But not every county had the tools or experience to act using the data. After helping DHHS assess impacts on private wells, the agency asked them to create additional resources: instructional videos and a wellhead model. Andrew Blethen, then Environmental Health Director at AppHealthCare and now at DHHS, shared hours of footage, which the team curated into disinfection tutorials posted on DHHS's YouTube channel.

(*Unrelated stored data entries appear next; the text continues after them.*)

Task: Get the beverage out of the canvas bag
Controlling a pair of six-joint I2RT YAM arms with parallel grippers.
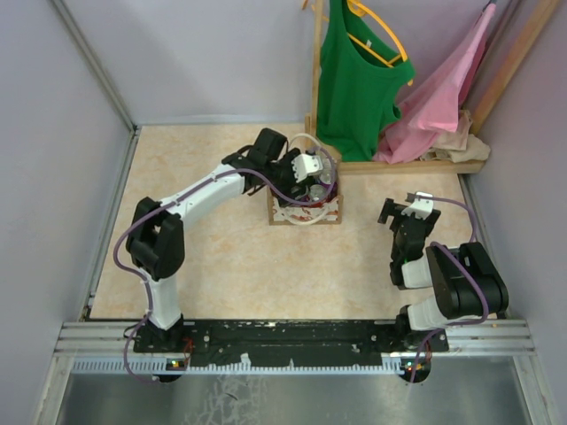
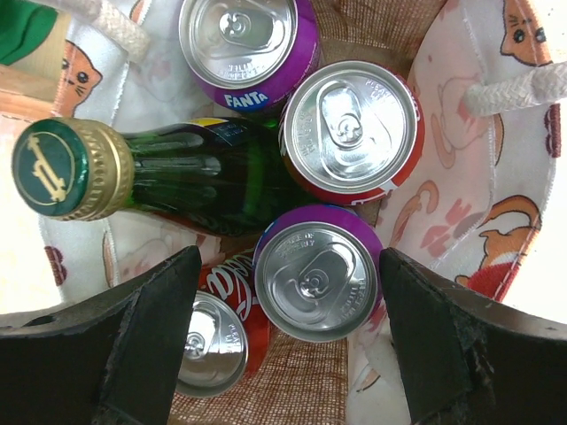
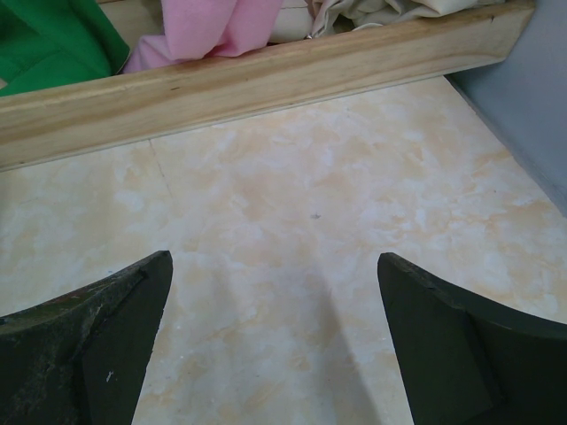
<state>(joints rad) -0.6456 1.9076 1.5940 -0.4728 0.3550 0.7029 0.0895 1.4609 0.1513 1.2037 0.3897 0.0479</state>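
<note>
Your left gripper hangs over the mouth of the canvas bag, jaws spread wide on either side of the nearest purple can. There is little slack around that can. A red-banded can crowds it from behind, and a Coca-Cola can sits just beside it, under the finger at the left of the wrist view. A green bottle leans across the left half of the bag. A rope handle crosses the right wall. Your right gripper, jaws apart, has bare tabletop ahead, up to the wooden rail.
</note>
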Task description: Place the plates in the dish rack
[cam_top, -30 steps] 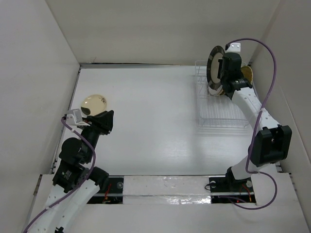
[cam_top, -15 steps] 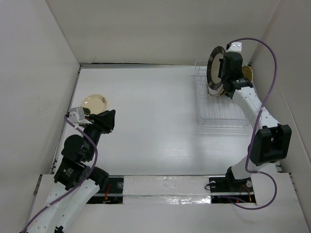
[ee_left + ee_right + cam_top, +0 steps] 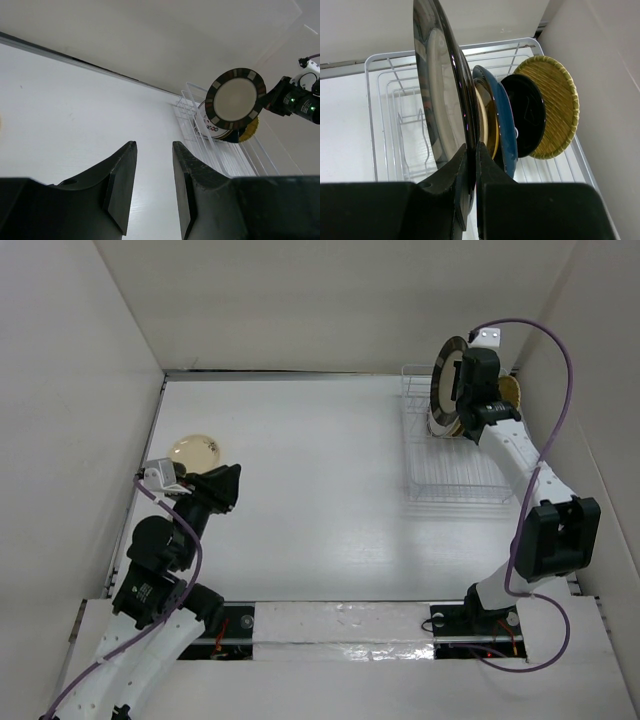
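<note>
My right gripper (image 3: 472, 147) is shut on the rim of the large dark-rimmed plate (image 3: 440, 95), held on edge above the dish rack (image 3: 385, 125). In the rack stand a cream plate, a yellow one, a blue plate (image 3: 502, 130), a glossy black plate (image 3: 526, 112) and a woven yellow plate (image 3: 555, 105). From above, the held plate (image 3: 447, 375) hangs over the rack's far end (image 3: 450, 475). A cream plate (image 3: 193, 450) lies flat at the table's left. My left gripper (image 3: 228, 483) is open and empty just right of it; its wrist view shows the held plate (image 3: 236, 99).
White walls close in on the table at the left, back and right. The right wall stands close behind the rack. A white plate with red marks (image 3: 212, 127) sits in the rack behind the held plate.
My right gripper has carried the dark-rimmed plate slightly right, closer over the rack's plates. My left gripper has shifted a little to the right, away from the cream plate.
</note>
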Tool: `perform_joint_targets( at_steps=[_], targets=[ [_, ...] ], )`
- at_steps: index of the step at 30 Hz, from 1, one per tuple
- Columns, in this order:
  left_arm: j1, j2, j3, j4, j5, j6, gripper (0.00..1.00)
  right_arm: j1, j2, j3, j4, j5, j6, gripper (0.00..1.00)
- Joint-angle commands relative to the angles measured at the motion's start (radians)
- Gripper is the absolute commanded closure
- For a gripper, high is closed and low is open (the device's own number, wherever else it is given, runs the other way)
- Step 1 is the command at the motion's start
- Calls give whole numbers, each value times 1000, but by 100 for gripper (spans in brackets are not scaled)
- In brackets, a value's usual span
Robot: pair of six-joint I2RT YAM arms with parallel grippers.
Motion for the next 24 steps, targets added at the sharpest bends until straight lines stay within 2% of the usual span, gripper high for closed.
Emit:
perform_joint_targets(
  at_steps=[1,4,9,12,13,15,16,19,20,24],
  targets=[
    [4,17,-7,63,22,-19,68,17,7,31,212,21,35,100],
    [4,31,-6,87,34,-42,67,40,27,-6,212,37,47,100],
    [4,97,-13,158,54,-113,53,75,35,-44,246,75,58,99],
    [4,155,-21,193,47,-154,47,102,47,-44,243,95,52,88],
    [4,169,-25,204,36,-165,46,102,47,-44,238,99,64,75],
    [4,213,-48,237,21,-198,41,112,41,-44,221,102,85,59],
    [4,227,-55,247,-2,-209,39,112,35,-47,217,101,107,45],
    [4,285,-73,280,-62,-248,32,134,-22,-63,212,98,134,25],
    [4,301,-84,290,-84,-255,31,147,-42,-69,212,95,142,21],
    [68,394,-114,331,-123,-321,28,213,-183,-157,233,70,185,18]
  ],
)
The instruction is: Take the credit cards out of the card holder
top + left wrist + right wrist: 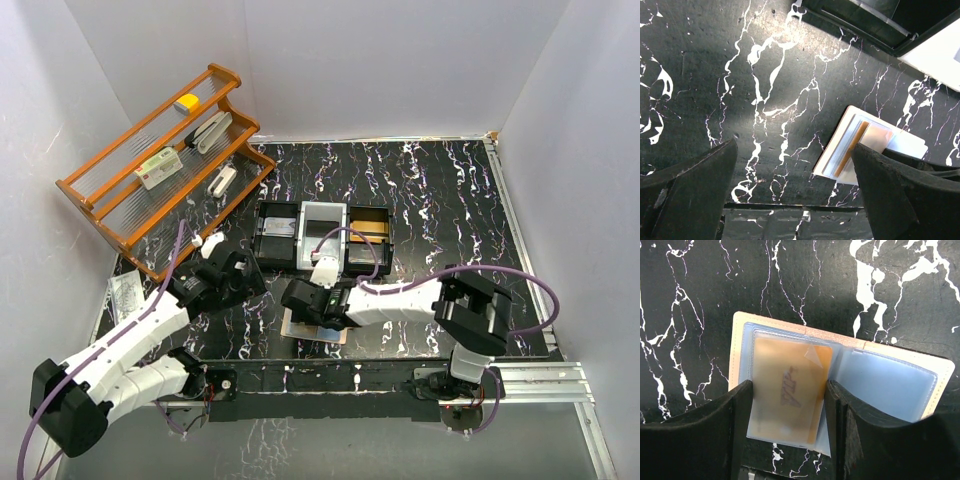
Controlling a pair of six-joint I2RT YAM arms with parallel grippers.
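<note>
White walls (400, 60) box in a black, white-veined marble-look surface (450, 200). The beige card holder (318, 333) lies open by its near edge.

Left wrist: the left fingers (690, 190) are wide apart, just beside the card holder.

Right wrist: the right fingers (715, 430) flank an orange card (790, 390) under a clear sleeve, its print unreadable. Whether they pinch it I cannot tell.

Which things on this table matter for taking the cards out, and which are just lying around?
In the job: card holder, lying open; orange card in its clear sleeve; right gripper straddling that card.
Lying about: three-compartment tray; wooden rack of small items; left gripper, open, holding nothing.
</note>
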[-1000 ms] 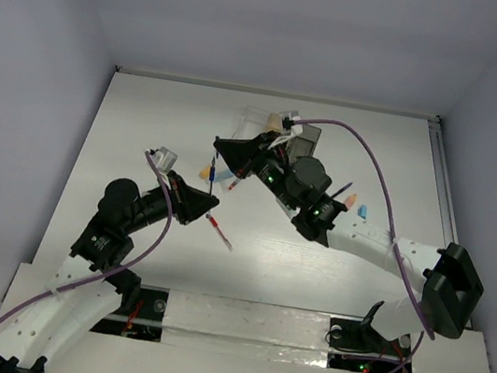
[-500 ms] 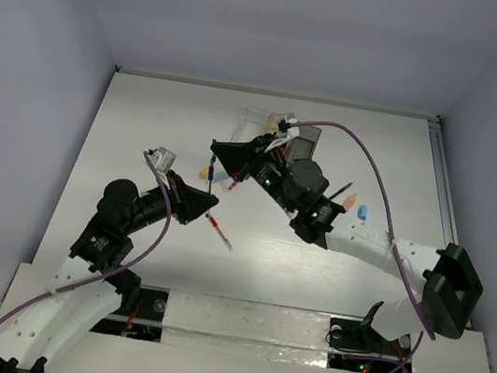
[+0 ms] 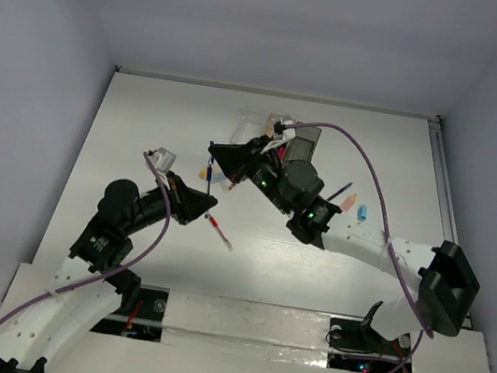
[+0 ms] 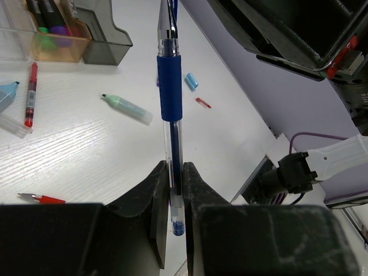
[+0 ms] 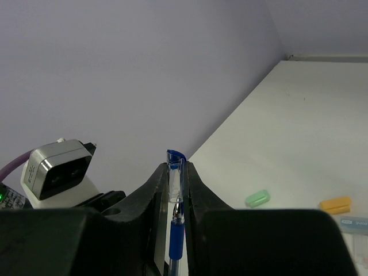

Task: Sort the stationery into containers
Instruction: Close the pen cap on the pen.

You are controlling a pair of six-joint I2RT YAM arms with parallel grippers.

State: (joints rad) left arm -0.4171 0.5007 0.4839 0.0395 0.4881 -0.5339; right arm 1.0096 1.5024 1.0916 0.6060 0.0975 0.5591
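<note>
Comparing with a second ago, the right tool creeps slightly left, both it and the left tool stay clamped on the blue pen above the counter, so handover's unfinished, containers still waiting

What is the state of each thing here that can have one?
blue pen: in the air, held by both grippers.
left gripper: jaws shut on the blue pen.
right gripper: jaws shut on the blue pen.
green marker: lying loose, not in a box.
tan box: open, markers inside.
</note>
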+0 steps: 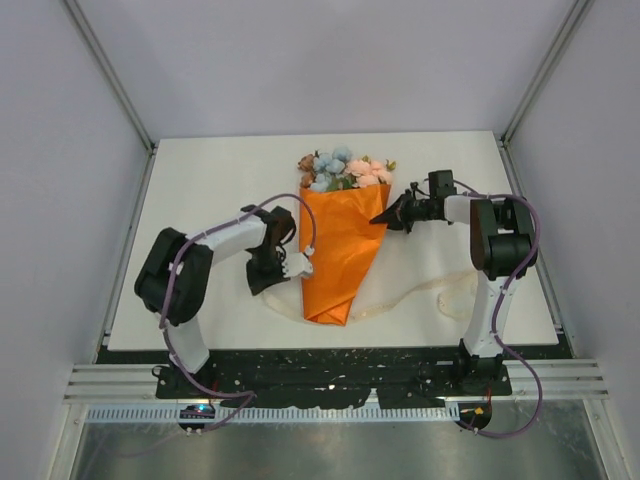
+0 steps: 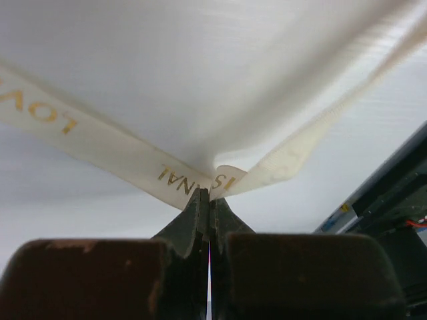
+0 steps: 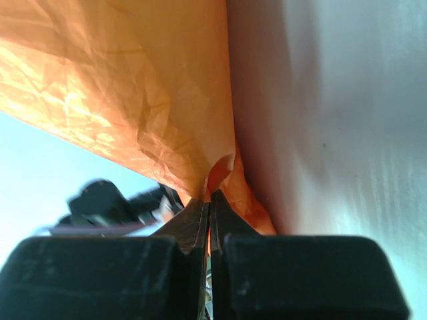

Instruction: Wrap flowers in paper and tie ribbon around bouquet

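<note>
Our left gripper [image 1: 297, 266] pinches the cream ribbon [image 2: 100, 143] just beside the bouquet [image 1: 340, 250], which lies on the table [image 1: 200, 180] with its flowers [image 1: 345, 170] toward the far edge. On the right, our right gripper [image 1: 384, 217] has its fingers pressed together on the orange paper [image 3: 133, 100] at its edge.

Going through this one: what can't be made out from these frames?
Top view: the flowers' stems, hidden inside the paper; the ribbon's run beneath it, likewise.
Left wrist: the ribbon's gold lettering, partly cut off by the frame edge and the left gripper.
Right wrist: the flowers, blocked by the paper pinched in the right gripper.
</note>
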### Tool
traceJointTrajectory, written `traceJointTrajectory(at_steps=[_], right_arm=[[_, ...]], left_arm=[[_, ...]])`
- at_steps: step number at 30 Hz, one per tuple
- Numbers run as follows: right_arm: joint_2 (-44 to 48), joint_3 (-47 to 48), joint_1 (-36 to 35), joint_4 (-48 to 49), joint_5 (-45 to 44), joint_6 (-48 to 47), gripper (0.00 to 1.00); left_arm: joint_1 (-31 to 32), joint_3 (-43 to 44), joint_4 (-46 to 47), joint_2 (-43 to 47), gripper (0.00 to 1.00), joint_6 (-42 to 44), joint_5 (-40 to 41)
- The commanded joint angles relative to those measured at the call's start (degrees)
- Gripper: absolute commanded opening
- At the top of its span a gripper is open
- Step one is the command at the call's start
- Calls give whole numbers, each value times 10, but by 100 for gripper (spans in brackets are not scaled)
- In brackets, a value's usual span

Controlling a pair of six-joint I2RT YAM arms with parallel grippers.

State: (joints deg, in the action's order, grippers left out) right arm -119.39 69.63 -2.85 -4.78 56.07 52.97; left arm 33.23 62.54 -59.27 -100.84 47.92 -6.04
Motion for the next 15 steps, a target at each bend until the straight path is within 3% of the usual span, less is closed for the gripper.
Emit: traceJointTrajectory(at_steps=[1, 6, 9, 12, 15], right_arm=[[-7, 39, 7, -119, 24, -109, 5], [-20, 58, 16, -173, 23, -142, 5], [-25, 62, 18, -168, 20, -140, 5], [-29, 65, 19, -159, 18, -134, 5], [-30, 68, 19, -144, 11, -136, 6]], left_arm=[[-81, 129, -68, -65, 0, -81, -19], [-140, 221, -98, -130, 0, -152, -21], [-145, 213, -99, -118, 0, -137, -58], [-163, 158, -54, -51, 19, -129, -134], [-212, 134, 21, 24, 48, -181, -238]])
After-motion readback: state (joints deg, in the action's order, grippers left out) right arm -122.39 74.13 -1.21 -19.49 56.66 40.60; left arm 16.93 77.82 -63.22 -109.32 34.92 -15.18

They also worked with the NC Ground Water Association, DHHS, Catawba Riverkeeper, Yadkin Well Company, and university researchers to design a wellhead model. The model was distributed to every local health department in western North Carolina, which helped staff demonstrate disinfection and sampling procedures to residents.

Working in real time with Beighley and Pieper’s team, NC DHHS On-Site Water Protection Branch Head Wilson Mize was able to translate local health department needs into actionable requests.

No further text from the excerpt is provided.